By Dr. Bob Marley Achura
Community Driven Development Advocate

There’s a story I can’t get out of my mind.

It was a humid evening in Ayabi Parish, Kwania District, in Uganda. I had stopped by a small homestead to check on Atim Margaret, a young mother I had met during a village health outreach some months back. She greeted me with a quiet smile and disappeared into her mud hut, only to emerge moments later holding her two-year-old son, Denis, full cheeks, bright eyes, and very much alive.

“Last time you were here, I didn’t know if he would make it,” she said softly.

She told me how, just weeks after our first meeting, Denis had fallen gravely ill with malaria. But unlike many mothers I’ve met over the years, she didn’t hesitate.

She didn’t have to. She was a member of her local community health insurance scheme and she knew she could walk into Aduku Nursing home and receive care without begging, borrowing, or selling the family’s only goat. And that’s exactly what she did.

Now Denis is chasing chickens in their compound.

Not far from Margaret’s village, in Aculbanya Subcounty, Kole District, a similar story had a very different ending.

Akello Jennifer, also a mother, lost her baby girl to pneumonia not because there wasn’t a health facility nearby, but because she didn’t have 20,000 shillings for transport and treatment. She waited. Prayed. Hoped. And when she finally got the help she needed, it was too late.

These are not just stories. They are the brutal, beautiful truths of life in rural Uganda.

The Health Insurance That Never Comes!

For more than two decades now, we’ve heard talk of a national health insurance scheme. I remember hearing about it when I was much younger, and I still hear about it today. It has become a ghost of policy always mentioned, never seen. The idea, in theory, is noble: to ensure that every Ugandan can access healthcare without risking financial ruin. But what have we actually seen?

  • Over 80% of Ugandans still pay for healthcare out-of-pocket.
  • Women continue to die in childbirth at a rate of 336 per 100,000 live births.
  • Children die from malaria, pneumonia, and diarrhea illnesses we know how to treat.
  • People with disabilities are still treated as afterthoughts in our national health strategy.

Let me be clear: this is not just a policy delay. It is a systemic failure. It is a broken promise.

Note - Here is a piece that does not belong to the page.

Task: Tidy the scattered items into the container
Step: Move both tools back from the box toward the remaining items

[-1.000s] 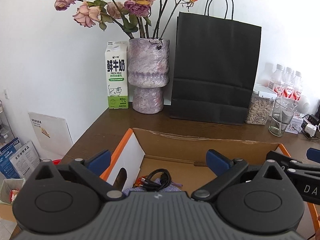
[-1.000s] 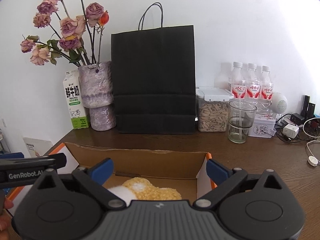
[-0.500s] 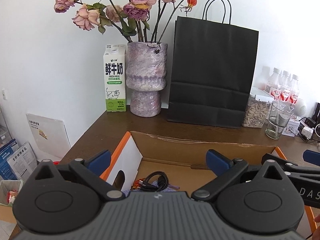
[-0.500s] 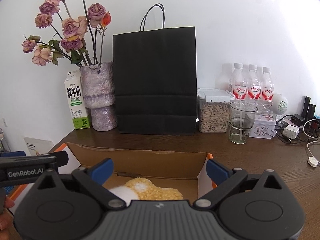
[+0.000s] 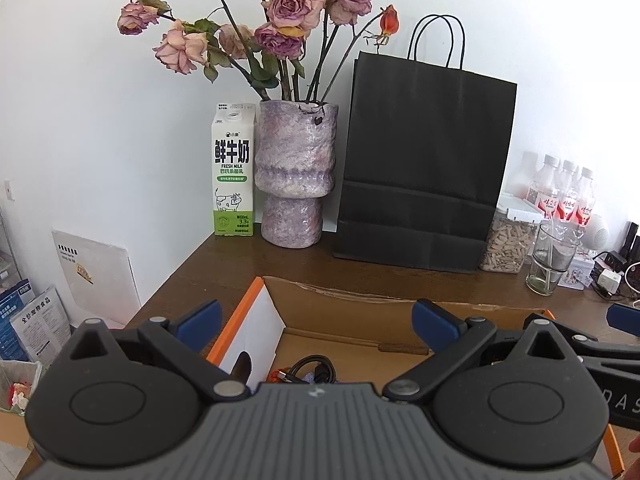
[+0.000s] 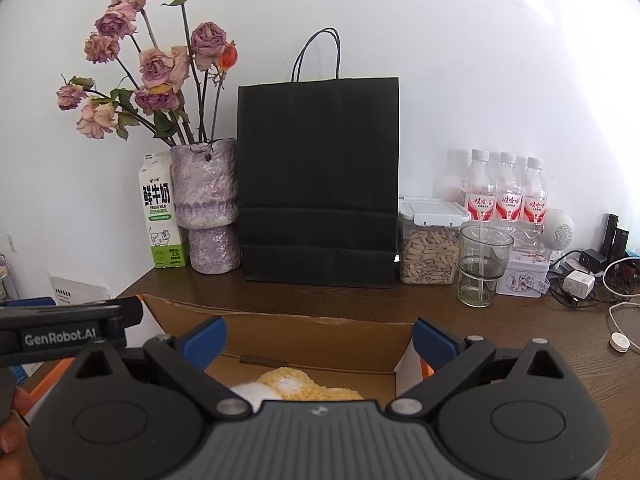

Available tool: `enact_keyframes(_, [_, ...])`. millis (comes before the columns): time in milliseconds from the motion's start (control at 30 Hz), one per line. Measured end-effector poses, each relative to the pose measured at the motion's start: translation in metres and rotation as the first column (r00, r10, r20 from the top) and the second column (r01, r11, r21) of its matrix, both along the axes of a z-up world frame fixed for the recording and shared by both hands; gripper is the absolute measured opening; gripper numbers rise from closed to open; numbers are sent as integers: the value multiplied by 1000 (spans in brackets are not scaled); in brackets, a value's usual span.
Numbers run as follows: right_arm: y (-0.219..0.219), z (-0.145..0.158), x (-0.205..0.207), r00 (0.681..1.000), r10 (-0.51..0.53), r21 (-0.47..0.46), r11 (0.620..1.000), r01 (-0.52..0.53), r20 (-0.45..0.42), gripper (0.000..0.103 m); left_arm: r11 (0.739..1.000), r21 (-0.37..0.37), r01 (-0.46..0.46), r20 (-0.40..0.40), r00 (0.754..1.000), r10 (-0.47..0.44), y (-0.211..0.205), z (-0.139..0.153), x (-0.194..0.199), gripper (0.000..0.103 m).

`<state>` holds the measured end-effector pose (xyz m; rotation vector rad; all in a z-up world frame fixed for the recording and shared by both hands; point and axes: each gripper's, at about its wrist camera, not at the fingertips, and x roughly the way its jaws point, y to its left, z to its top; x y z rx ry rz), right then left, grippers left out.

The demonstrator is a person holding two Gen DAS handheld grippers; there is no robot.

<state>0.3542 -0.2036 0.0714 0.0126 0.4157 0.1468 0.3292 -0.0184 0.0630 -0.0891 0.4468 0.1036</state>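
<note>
both left gripper (image 5: 316, 320) and right gripper (image 6: 318, 338) spread wide, empty, above open brown cardboard box (image 5: 360, 320); lift clear of yellow plush toy (image 6: 304, 388) without snagging

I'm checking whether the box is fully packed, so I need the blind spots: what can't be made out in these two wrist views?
- Left wrist view: the near floor of the cardboard box is hidden by the left gripper body; the black cable shows only in part.
- Right wrist view: the yellow plush item is cut off by the right gripper body, so its shape is unclear.
- Both views: table in front of the box is unseen.
</note>
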Motion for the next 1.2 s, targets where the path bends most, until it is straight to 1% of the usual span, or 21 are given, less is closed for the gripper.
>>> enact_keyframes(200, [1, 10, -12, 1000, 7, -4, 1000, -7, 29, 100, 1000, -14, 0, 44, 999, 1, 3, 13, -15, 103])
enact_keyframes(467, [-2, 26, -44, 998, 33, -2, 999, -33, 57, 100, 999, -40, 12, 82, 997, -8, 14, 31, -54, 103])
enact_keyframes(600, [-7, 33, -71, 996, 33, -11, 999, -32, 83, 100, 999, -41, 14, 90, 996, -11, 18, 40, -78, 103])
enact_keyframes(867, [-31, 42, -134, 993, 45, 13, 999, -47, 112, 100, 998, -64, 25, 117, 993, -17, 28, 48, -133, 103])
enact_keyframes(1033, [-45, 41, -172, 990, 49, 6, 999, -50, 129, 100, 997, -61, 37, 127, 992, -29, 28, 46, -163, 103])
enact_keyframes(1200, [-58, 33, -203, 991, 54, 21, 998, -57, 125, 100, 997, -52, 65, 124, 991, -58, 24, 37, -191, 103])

And it is costing lives every single day.

But Here’s the Thing: Communities Aren’t Waiting Anymore:

In places like Kwania, Apac, Oyam, Gulu, and Pader, ordinary Ugandans are refusing to wait for help that never arrives.

Back in 2015, through the efforts of local leaders, health workers, and partners like the Global Health Network (U), communities began building something remarkable, community-based health insurance (CBHI).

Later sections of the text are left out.